• WHAT YOU HAVE TO DO:
Filter the listing below, keeping every line that holds "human".

Start of Block

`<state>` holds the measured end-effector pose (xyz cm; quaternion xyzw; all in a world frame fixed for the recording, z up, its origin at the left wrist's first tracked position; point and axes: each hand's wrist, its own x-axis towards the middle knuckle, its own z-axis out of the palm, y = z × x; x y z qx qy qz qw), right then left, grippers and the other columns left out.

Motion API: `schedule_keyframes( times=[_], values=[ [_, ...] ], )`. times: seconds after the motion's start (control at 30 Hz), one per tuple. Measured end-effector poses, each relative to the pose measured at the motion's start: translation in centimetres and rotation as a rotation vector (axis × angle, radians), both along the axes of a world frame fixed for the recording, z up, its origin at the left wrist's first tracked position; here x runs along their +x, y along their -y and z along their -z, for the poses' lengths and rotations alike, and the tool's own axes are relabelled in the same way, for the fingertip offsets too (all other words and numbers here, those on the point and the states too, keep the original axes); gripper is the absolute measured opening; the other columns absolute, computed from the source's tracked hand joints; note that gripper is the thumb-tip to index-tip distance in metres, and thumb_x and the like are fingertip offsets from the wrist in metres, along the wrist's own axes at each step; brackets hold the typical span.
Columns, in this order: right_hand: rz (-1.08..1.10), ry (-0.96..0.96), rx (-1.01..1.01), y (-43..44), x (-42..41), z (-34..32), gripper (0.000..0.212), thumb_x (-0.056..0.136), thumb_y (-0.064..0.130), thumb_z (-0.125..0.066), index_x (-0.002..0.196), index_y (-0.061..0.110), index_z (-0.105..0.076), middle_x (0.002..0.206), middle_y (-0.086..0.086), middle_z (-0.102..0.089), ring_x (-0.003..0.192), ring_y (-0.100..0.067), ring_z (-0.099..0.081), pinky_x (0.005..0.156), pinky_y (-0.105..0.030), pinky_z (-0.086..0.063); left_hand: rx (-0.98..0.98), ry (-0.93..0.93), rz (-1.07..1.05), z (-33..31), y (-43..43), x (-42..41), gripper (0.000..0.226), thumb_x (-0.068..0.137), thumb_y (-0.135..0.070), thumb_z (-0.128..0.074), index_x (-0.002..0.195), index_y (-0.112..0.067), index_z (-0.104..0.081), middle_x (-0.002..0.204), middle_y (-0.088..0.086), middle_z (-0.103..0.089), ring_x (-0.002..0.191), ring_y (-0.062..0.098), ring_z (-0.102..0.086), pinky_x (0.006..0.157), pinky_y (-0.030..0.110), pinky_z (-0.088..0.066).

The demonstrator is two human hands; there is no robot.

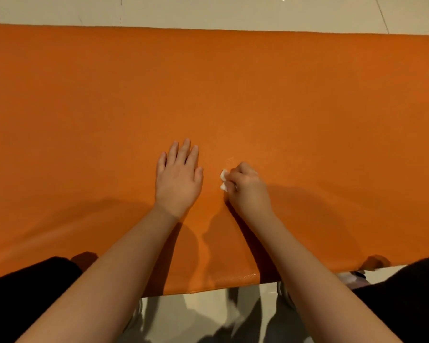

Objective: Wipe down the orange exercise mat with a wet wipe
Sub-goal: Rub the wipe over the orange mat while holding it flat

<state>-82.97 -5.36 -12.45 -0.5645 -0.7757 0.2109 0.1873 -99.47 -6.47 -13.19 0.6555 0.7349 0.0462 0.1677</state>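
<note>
The orange exercise mat (233,95) fills most of the head view, stretching from the left edge to the right edge. My left hand (178,179) lies flat on the mat, palm down, fingers slightly apart, holding nothing. Just to its right, my right hand (247,188) is curled into a fist on the mat, gripping a small white wet wipe (224,179). Only two bits of the wipe stick out at the fist's left side; the rest is hidden in the hand.
Pale tiled floor (233,11) runs beyond the mat's far edge and shows again below its near edge (208,318). My dark-clothed knees sit at the bottom left (22,293) and bottom right (406,293). A small object (357,276) lies at the mat's near right edge.
</note>
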Motion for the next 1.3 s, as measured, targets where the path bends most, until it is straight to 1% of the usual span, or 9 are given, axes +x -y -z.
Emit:
schedule_keyframes(
  times=[0.07,0.23,0.33,0.43,0.6,0.73,0.83,0.97,1.3],
  values=[
    [-0.062,0.036,-0.080,-0.2,1.1,-0.7,0.012,0.085,0.008,-0.062,0.082,0.003,-0.073,0.082,-0.012,-0.058,0.075,-0.032,-0.059,0.060,-0.028,-0.040,-0.060,0.015,0.016,-0.6,0.9,-0.1,0.054,0.104,-0.035,-0.033,0.155,-0.022,-0.023,0.164,-0.001,-0.011,0.151,0.021,-0.002,0.120,0.042,-0.003],
    [0.288,0.199,-0.174,0.5,2.5,-1.9,0.021,0.093,0.013,-0.054,0.096,0.002,-0.072,0.097,-0.014,-0.057,0.090,-0.032,-0.055,0.063,-0.031,-0.035,-0.179,0.019,0.061,-1.8,2.9,-0.2,0.054,0.105,-0.038,-0.026,0.156,-0.024,-0.017,0.164,-0.003,-0.004,0.151,0.020,0.002,0.120,0.042,-0.001],
    [0.056,0.115,-0.181,3.9,0.0,-3.2,0.018,0.083,0.012,-0.057,0.081,0.005,-0.073,0.083,-0.015,-0.059,0.076,-0.036,-0.059,0.062,-0.033,-0.044,-0.221,0.007,0.048,-2.3,3.6,0.2,0.054,0.105,-0.037,-0.027,0.156,-0.024,-0.017,0.165,-0.004,-0.004,0.151,0.020,0.001,0.120,0.043,-0.004],
    [-0.128,0.119,-0.269,4.1,1.2,-4.1,0.018,0.082,0.010,-0.060,0.091,0.006,-0.075,0.088,-0.014,-0.059,0.080,-0.034,-0.059,0.068,-0.032,-0.042,-0.265,0.001,0.055,-3.0,4.3,0.2,0.054,0.105,-0.038,-0.027,0.156,-0.024,-0.016,0.165,-0.004,-0.004,0.151,0.019,0.000,0.120,0.043,-0.004],
    [0.253,0.262,-0.318,4.0,3.6,-4.6,0.025,0.093,0.014,-0.052,0.105,0.003,-0.071,0.106,-0.016,-0.055,0.097,-0.035,-0.055,0.075,-0.036,-0.041,-0.340,0.032,0.074,-4.3,6.3,-0.1,0.053,0.106,-0.039,-0.023,0.157,-0.026,-0.015,0.164,-0.006,-0.004,0.151,0.018,0.002,0.121,0.041,-0.002],
    [0.057,0.237,-0.403,7.6,-0.3,-6.2,0.028,0.095,0.017,-0.048,0.112,0.008,-0.069,0.115,-0.012,-0.053,0.105,-0.031,-0.053,0.082,-0.034,-0.043,-0.382,0.015,0.053,-4.6,6.2,0.0,0.053,0.106,-0.037,-0.024,0.157,-0.025,-0.015,0.164,-0.006,-0.003,0.151,0.018,0.001,0.121,0.042,-0.004],
    [-0.068,0.218,-0.448,8.1,0.5,-7.0,0.028,0.094,0.016,-0.049,0.113,0.010,-0.069,0.113,-0.010,-0.054,0.104,-0.029,-0.054,0.078,-0.032,-0.041,-0.424,0.011,0.059,-5.2,6.7,0.3,0.053,0.106,-0.037,-0.025,0.157,-0.025,-0.014,0.164,-0.006,-0.003,0.151,0.018,0.000,0.121,0.042,-0.005],
    [0.224,0.381,-0.359,7.5,3.6,-7.5,0.025,0.095,0.016,-0.048,0.095,0.002,-0.069,0.096,-0.011,-0.048,0.094,-0.033,-0.056,0.063,-0.030,-0.033,-0.458,0.018,0.075,-6.2,7.5,0.1,0.052,0.107,-0.036,-0.023,0.157,-0.024,-0.014,0.165,-0.005,-0.002,0.151,0.018,0.000,0.121,0.042,-0.005],
    [0.174,0.283,-0.324,10.6,0.6,-8.8,0.021,0.092,0.018,-0.054,0.106,0.010,-0.068,0.110,-0.008,-0.059,0.099,-0.028,-0.057,0.072,-0.029,-0.043,-0.416,0.011,0.089,-7.6,10.1,-0.1,0.050,0.106,-0.034,-0.025,0.155,-0.021,-0.024,0.163,-0.002,-0.015,0.150,0.019,-0.010,0.120,0.041,-0.010]
  ],
)
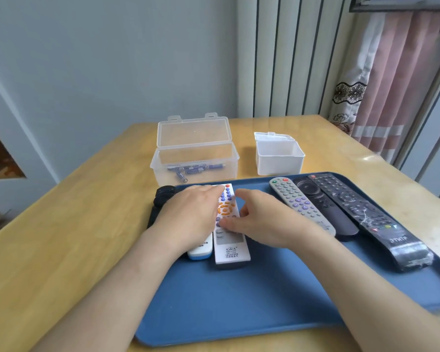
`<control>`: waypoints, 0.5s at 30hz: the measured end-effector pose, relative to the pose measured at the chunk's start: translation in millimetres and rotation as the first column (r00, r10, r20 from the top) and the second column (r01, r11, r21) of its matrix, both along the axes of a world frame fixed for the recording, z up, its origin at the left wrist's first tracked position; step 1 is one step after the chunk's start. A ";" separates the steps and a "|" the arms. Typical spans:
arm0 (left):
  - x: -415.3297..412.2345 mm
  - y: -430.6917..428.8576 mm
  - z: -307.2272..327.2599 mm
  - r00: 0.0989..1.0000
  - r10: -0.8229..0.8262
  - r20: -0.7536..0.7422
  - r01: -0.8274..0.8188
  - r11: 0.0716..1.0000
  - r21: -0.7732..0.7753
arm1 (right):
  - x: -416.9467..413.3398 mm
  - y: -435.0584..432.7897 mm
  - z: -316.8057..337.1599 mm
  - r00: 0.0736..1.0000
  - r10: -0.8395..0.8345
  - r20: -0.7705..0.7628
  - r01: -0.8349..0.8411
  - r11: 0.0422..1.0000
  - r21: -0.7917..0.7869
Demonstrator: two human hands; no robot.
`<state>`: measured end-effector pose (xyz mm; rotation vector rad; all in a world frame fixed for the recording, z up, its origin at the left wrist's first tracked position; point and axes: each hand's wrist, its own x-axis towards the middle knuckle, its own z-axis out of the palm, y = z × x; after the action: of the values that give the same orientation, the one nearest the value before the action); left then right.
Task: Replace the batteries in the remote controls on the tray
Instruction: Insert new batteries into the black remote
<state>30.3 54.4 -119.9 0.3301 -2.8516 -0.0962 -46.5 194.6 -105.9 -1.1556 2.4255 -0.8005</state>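
Blue tray [239, 301] is lying closest, with the white remote [230, 240] sitting face up toward its ten o'clock between both hands. Left hand [188, 214] is resting flat, fingers straight and together, over the remote's nine o'clock edge, while the right hand [262, 224] is gripping its three o'clock edge, thumb across the buttons. Batteries [196, 170] are lying in the clear box [196, 138] beyond, at twelve o'clock.

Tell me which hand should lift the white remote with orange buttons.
The right hand: its thumb lies on the white remote, fingers at its right edge. The left hand rests flat.
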 end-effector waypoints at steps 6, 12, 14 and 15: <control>5.6 7.7 8.0 0.989 0.087 -0.119 -0.088 0.996 -0.003 | -14.1 7.3 -1.6 0.934 -0.177 0.311 0.229 0.963 -0.138; 6.9 11.0 10.2 0.988 0.091 -0.122 -0.084 0.995 0.054 | -7.0 8.3 2.9 0.982 -0.166 0.093 0.178 0.973 -0.143; 7.5 8.7 10.3 0.993 0.084 -0.086 -0.077 0.994 0.078 | 4.8 3.9 3.8 0.997 -0.077 0.011 0.078 0.996 -0.035; 7.6 8.1 11.3 0.994 0.081 -0.071 -0.075 0.993 0.089 | 9.7 2.0 3.7 0.999 -0.042 -0.032 0.043 0.998 0.039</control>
<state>37.9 62.5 -108.7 0.4459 -2.7624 -0.2116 -36.8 196.6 -102.2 -1.1129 2.4873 -0.7485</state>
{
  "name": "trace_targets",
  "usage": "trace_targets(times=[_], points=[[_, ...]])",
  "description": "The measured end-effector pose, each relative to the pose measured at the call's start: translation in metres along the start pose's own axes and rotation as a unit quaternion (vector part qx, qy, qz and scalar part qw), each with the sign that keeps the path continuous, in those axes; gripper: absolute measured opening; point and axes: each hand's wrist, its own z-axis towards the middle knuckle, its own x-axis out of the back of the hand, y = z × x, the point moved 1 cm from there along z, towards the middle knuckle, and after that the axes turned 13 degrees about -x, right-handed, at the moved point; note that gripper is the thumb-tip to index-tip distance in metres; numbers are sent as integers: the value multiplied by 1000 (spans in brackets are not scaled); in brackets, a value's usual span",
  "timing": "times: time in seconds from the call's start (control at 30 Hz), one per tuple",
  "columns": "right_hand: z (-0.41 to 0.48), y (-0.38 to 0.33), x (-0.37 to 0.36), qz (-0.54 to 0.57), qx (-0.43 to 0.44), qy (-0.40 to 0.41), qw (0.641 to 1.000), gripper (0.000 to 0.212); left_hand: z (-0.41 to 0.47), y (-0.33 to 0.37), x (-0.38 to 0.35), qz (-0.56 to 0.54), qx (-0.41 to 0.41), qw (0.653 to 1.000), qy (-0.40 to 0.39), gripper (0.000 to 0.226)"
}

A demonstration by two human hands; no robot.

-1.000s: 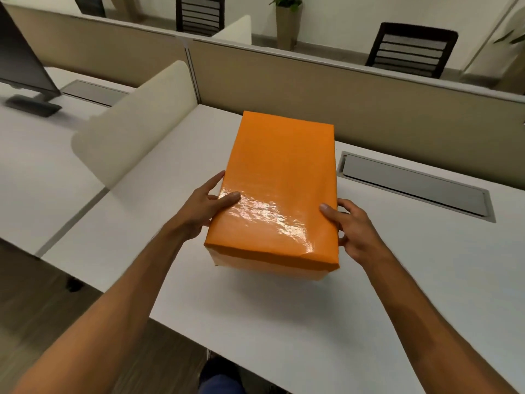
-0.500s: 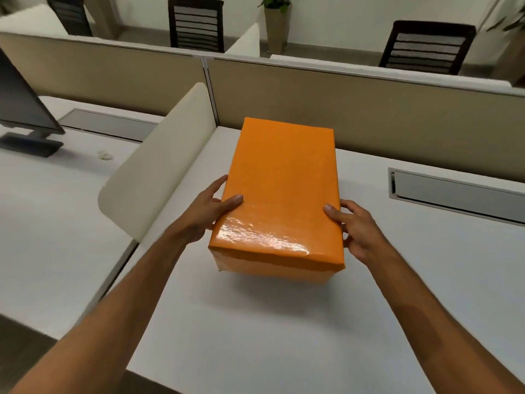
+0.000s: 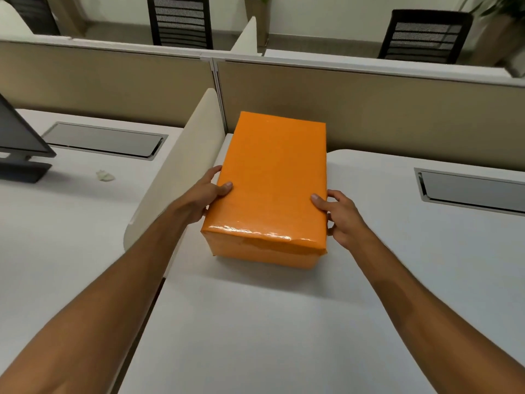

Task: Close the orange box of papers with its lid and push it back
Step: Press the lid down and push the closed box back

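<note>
The orange box (image 3: 284, 253) stands on the white desk (image 3: 284, 322) with its glossy orange lid (image 3: 272, 177) fully on top; no papers show. Its far end sits close to the beige back partition. My left hand (image 3: 204, 199) holds the box's left side, thumb resting on the lid's edge. My right hand (image 3: 342, 216) holds the right side, thumb on the lid and fingers curled down the wall. Both hands grip the near half of the box.
A cream curved divider (image 3: 176, 180) stands just left of the box. The beige partition (image 3: 369, 109) runs across behind it. A grey cable hatch (image 3: 471, 191) lies at the right. On the left desk sit a monitor (image 3: 17, 137) and another hatch (image 3: 102, 139).
The box has slid away from me toward the back partition, with both hands staying on its sides. The view has shifted so the divider and left desk show more.
</note>
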Motion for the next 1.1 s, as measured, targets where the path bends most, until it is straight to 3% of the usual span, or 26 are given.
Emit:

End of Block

• WRITTEN RESPONSE:
The demonstrator is two human hands; there is no robot.
Demonstrator: two human hands; no robot.
A demonstration by two human hands; no robot.

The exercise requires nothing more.